Artiste? Designer? Confusion confounds. I dropped the definition disorder and walked into Davis’s Lazy Garden and gaped at his ‘HyperBlooms’. Then, ‘I Went Fishing’. Sounds abstruse? These are names of his art collections. But before he went fishing, the Kochi boy who has no professional artist in the family, but insists “art ran in the genes”, trudged a mechanical path — he studied mechanical engineering. In his mind, the art path was not yet charted but he knew “engineering was not my destiny.” It was not futile, though. It was in the Mysore college that Davis picked up the design idiom of “balance, proportion, structure and efficiency.” Four years later, with a degree in hand, he stood at a crossroad. Architecture or design? National Institute of Design (Ahmedabad) was an obvious answer. “Architecture is too structured. I like the freedom of design, to be a designer,” sitting in his studio Davis justifies. Another degree waited for him in Domus Academy, Milan, where he was one of the 54 students from 32 countries to study art in a workshop-based module.
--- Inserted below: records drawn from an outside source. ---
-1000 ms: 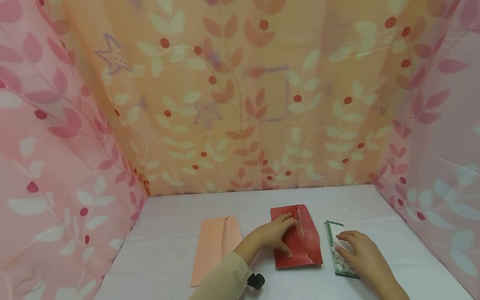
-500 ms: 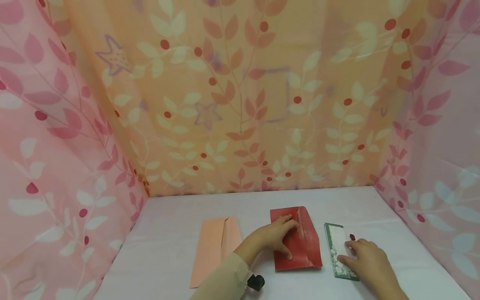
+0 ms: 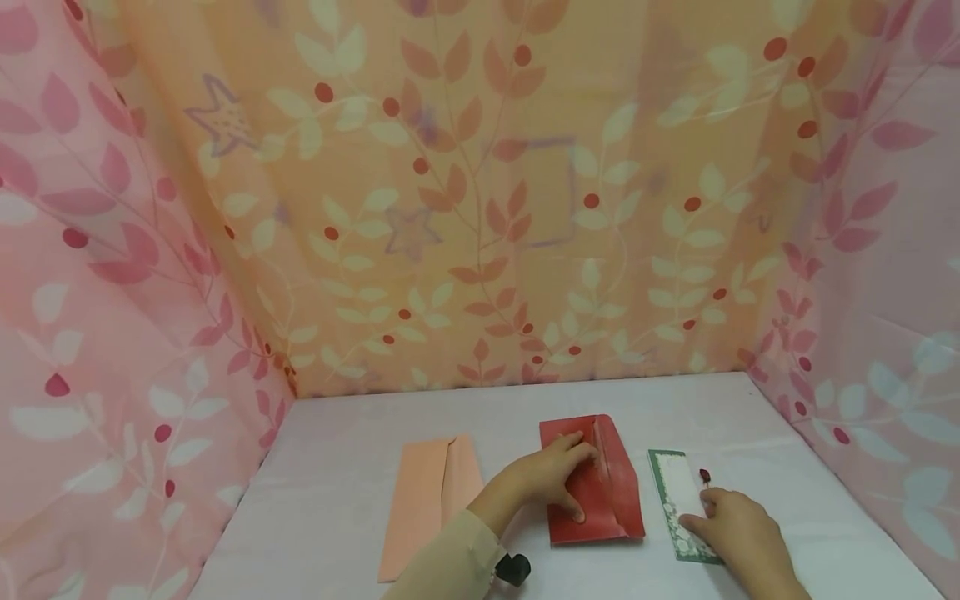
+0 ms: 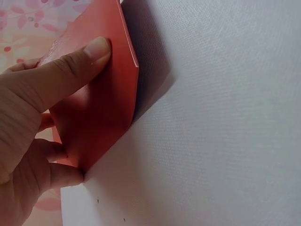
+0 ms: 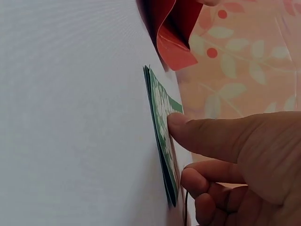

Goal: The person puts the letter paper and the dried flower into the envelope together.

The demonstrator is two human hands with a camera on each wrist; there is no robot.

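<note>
A red envelope (image 3: 600,517) lies on the white table, its flap spread to the right. My left hand (image 3: 551,479) grips it, with the thumb on its face, as the left wrist view shows, and the other fingers curled at the far side. Right of the envelope lies a folded card (image 3: 678,500) with a green border and pale floral print. My right hand (image 3: 742,529) pinches the card's right edge, the thumb (image 5: 202,132) on its face and the index finger curled beside the edge. A dark red bead-like piece (image 3: 704,476) on a thin stem or cord shows beyond the right fingers.
A peach envelope (image 3: 423,492) lies to the left, partly covered by my left sleeve (image 3: 453,554). A small black object (image 3: 512,568) sits at the left wrist. Leaf-patterned cloth (image 3: 480,192) walls in the table (image 3: 315,500) at the back and both sides.
My right hand has moved from over the card to its right edge, and its fingers have closed in. The dark red piece has come into view. My left hand stays on the envelope.
</note>
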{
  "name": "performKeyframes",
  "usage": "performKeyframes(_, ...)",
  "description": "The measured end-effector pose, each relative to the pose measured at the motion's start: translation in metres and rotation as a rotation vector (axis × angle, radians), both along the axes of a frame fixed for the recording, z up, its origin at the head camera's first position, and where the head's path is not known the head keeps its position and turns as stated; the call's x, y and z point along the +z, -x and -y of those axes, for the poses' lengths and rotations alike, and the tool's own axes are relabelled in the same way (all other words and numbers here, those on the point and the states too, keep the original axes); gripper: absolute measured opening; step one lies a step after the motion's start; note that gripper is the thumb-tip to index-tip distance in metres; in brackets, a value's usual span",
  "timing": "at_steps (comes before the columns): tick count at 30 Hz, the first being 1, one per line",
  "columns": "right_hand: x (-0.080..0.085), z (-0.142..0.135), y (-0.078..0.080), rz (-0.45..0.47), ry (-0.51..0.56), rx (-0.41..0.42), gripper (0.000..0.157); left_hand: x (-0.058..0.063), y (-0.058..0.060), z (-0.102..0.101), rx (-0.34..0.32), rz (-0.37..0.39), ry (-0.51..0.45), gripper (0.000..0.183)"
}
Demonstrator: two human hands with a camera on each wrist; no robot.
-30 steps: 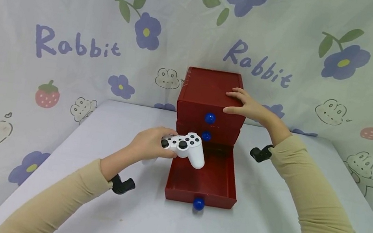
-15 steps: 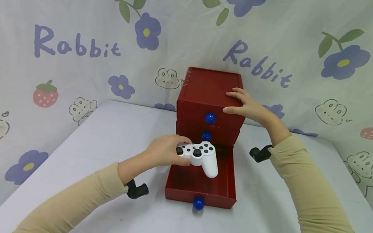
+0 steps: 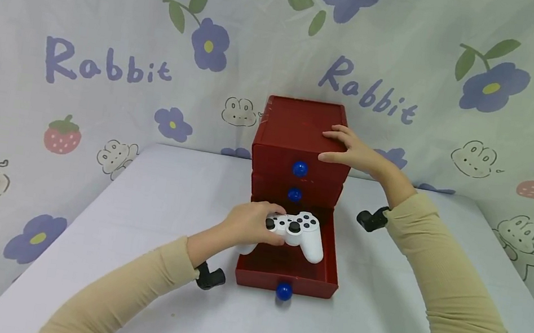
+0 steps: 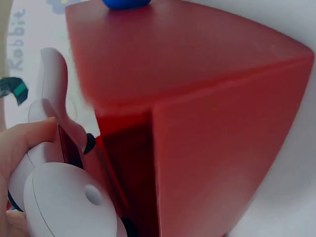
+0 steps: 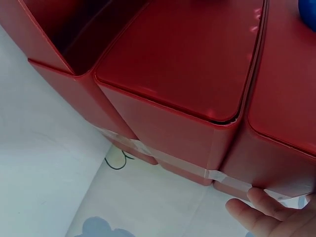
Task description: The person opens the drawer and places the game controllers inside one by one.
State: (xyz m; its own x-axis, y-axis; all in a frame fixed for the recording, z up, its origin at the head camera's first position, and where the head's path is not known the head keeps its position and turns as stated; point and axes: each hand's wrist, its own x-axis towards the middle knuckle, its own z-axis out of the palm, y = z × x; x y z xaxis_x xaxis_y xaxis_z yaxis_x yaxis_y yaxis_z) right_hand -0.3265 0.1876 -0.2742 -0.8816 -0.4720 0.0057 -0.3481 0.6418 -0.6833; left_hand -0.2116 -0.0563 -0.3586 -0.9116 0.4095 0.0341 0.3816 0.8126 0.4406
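Note:
My left hand grips a white game controller by its left part, thumb on the near side and fingers over the far edge. The controller overlaps the pulled-out bottom drawer of a red three-drawer cabinet. In the left wrist view the controller shows beside the drawer's wall. At the cabinet's top right edge rests my right hand, fingers spread over the top and thumb at the front edge. The right wrist view shows its fingertips by the cabinet's side.
Blue ball knobs mark the upper drawers, which are pushed in, and the bottom drawer, whose knob faces me. A white cloth covers the table. Behind hangs a printed curtain with flowers, rabbits and lettering.
My left hand has carried the controller rightward and slightly toward me, from the drawer's left side to over its tray. The right hand and the cabinet have stayed in place.

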Motion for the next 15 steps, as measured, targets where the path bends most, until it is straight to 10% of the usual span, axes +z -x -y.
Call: performKeyframes(15, 0.001, -0.001, -0.001, -0.012, -0.009, 0.007, 0.072, -0.020, 0.001, -0.017, -0.071, -0.008, 0.086, 0.053)
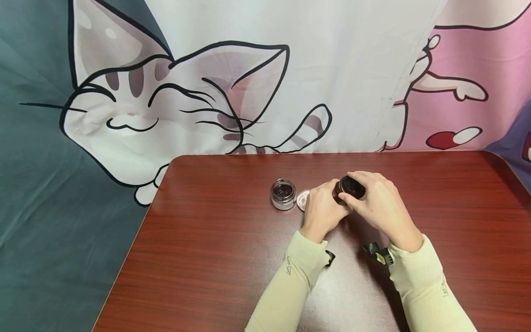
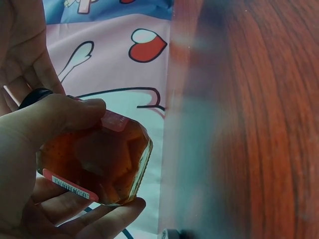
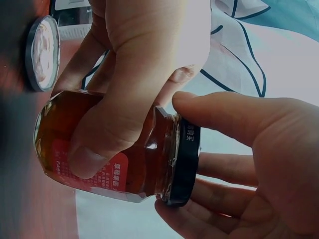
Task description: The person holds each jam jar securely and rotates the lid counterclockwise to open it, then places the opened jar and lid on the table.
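A glass jam jar point(image 3: 144, 144) with amber-red contents and a red label is held tilted above the table. My left hand point(image 1: 325, 207) grips its body, thumb across the label; in the left wrist view the jar's faceted base point(image 2: 99, 164) and a barcode show. With fingers and thumb around the rim, my right hand point(image 1: 379, 203) holds the black lid point(image 3: 185, 162). The lid sits on the jar's mouth, and glass threads show beside its edge. Left of my hands stands an open glass jar point(image 1: 283, 194) with dark contents, next to a loose lid point(image 1: 303, 199), pale inside up.
Both jars are over a reddish-brown wooden table point(image 1: 207, 244), towards its far edge. Behind it hangs a curtain point(image 1: 352, 69) printed with cartoon cats. Dark straps with small devices point(image 1: 379, 254) sit at the wrists.
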`<state>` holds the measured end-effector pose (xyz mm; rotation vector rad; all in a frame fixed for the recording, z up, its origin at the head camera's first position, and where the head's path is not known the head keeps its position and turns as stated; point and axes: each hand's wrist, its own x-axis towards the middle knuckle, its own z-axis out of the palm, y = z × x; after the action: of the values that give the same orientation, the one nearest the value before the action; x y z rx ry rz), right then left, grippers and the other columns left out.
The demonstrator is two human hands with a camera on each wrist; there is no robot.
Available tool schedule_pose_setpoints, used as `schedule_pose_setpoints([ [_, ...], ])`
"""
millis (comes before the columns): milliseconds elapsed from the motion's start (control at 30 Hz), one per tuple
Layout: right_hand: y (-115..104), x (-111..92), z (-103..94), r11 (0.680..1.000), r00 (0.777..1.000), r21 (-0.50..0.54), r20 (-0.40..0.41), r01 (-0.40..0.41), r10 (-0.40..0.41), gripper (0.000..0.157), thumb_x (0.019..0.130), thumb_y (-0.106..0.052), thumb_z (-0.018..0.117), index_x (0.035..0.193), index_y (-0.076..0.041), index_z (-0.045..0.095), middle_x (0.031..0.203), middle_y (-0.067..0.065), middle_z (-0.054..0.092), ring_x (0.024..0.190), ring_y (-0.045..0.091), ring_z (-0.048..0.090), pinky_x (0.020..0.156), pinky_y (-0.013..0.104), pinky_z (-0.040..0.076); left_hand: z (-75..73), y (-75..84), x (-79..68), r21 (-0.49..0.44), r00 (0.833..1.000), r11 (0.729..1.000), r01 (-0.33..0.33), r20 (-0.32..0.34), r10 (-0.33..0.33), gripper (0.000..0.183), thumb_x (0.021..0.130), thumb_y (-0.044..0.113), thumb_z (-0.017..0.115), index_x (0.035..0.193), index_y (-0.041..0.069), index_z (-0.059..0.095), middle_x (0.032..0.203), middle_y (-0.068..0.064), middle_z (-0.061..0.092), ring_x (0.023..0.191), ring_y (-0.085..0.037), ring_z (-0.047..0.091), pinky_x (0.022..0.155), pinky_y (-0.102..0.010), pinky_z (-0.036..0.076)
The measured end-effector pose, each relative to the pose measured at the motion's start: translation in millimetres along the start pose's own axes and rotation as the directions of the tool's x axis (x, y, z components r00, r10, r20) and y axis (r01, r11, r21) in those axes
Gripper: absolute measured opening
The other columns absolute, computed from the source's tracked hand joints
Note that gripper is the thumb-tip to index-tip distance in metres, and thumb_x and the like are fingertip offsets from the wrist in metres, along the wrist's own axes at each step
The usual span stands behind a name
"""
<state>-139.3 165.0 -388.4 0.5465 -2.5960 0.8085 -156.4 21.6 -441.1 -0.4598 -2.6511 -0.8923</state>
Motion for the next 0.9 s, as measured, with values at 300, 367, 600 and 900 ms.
schedule_pose_setpoints([
  [300, -0.8, 0.4, 0.4, 1.0, 1.0, -0.001, -0.002, 0.006, -0.006, 0.048, 0.075, -0.012, 0.084, 0.115, 0.009, 0.068, 0.112, 0.026, 0.068, 0.104, 0.045, 0.062, 0.087, 0.059, 0.047, 0.0, 0.4, -0.1, -0.01, 1.0, 1.0, 0.005, 0.005, -0.005, 0.031, 0.072, 0.031, 0.084, 0.097, 0.018, 0.069, 0.085, 0.007, 0.07, 0.081, -0.013, 0.07, 0.07, -0.024, 0.052],
  [367, -0.7, 0.6, 0.4, 1.0, 1.0, -0.004, 0.001, 0.006, -0.006, 0.048, 0.075, -0.012, 0.084, 0.116, 0.008, 0.068, 0.112, 0.026, 0.068, 0.104, 0.045, 0.062, 0.087, 0.059, 0.047, 0.0, 0.2, -0.2, -0.012, 1.0, 1.0, 0.009, 0.007, -0.009, 0.031, 0.072, 0.03, 0.084, 0.096, 0.018, 0.069, 0.085, 0.006, 0.069, 0.08, -0.013, 0.069, 0.069, -0.024, 0.052],
  [600, -0.8, 0.5, -0.4, 1.0, 1.0, -0.002, 0.016, -0.001, 0.001, 0.049, 0.075, -0.011, 0.083, 0.117, 0.008, 0.067, 0.113, 0.026, 0.068, 0.104, 0.046, 0.062, 0.087, 0.06, 0.046, 0.4, -0.6, -0.6, -0.01, 1.0, 1.0, 0.009, 0.011, -0.009, 0.031, 0.071, 0.029, 0.084, 0.095, 0.018, 0.068, 0.084, 0.006, 0.069, 0.08, -0.013, 0.069, 0.07, -0.025, 0.052],
  [900, -0.7, 0.9, -0.1, 1.0, 1.0, 0.002, 0.017, 0.009, -0.009, 0.048, 0.074, -0.009, 0.083, 0.116, 0.008, 0.068, 0.112, 0.025, 0.068, 0.104, 0.045, 0.062, 0.086, 0.059, 0.047, 0.5, -1.2, -0.6, -0.014, 1.0, 1.0, 0.014, 0.013, -0.013, 0.033, 0.07, 0.029, 0.084, 0.096, 0.018, 0.068, 0.086, 0.006, 0.069, 0.083, -0.013, 0.07, 0.071, -0.025, 0.052],
])
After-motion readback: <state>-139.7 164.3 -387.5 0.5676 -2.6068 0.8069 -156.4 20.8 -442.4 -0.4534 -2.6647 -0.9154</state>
Kochi. Mysore. Ahmedabad. Milan. Delhi was the next stop for Davis. And he has been here since. A road trip to Rajasthan to explore stone art, a ceramic stint with Fab India and then he “went fishing”. That was Davis’s first collection. In 2007, he created steel foliage in My Lazy Garden, where Nature is reinterpreted in the mercurial glow of 304-grade stainless steel — bamboo groves as screens, cacti on window sill, lily ponds as installation. Describing them as “jewellery for architecture,” Davis has shown them in various art fairs, including Salone del Mobile (Milan), Abitare il tempo (Verona), Maison et object (Paris). In Moonlit Safari, steel ox, antlers, zebra skin are laser cut to perfection as decorative artefacts.
For Dented Painted, Davis borrows heavily from the visual vocabulary of vehicles to create a series of limited edition sculptures and wall relieves. “Evoking the flourish of the street painter, images of the lotus with the curling tendrils play themselves in painted steel in large dramatic sizes. The fonts were developed in an indigenous flavour, combining popular culture, street graffiti and a homegrown language,” explains Davis. Right now, he is furbishing steel into 3.5 ft monstera leaves that will creep up a 4-storey atrium of a monied man.
Davis is incredibly soft-spoken, loves the metal steel (“graduating to golden metals”) and the colour black. The nocturnal Aries describes himself as a “procrastinator who works best against a palpating deadline.” He has no qualms being a procrastinator because he is still “ideating about the idea even when not working on it.” He has no favourite time of the day to work; no music plays in the background; not many books are stacked on his shelves. He needs no other alibi to be. Art is his logic. Design his reason. The hyperbloom poppies on the wall almost nod in affirmation!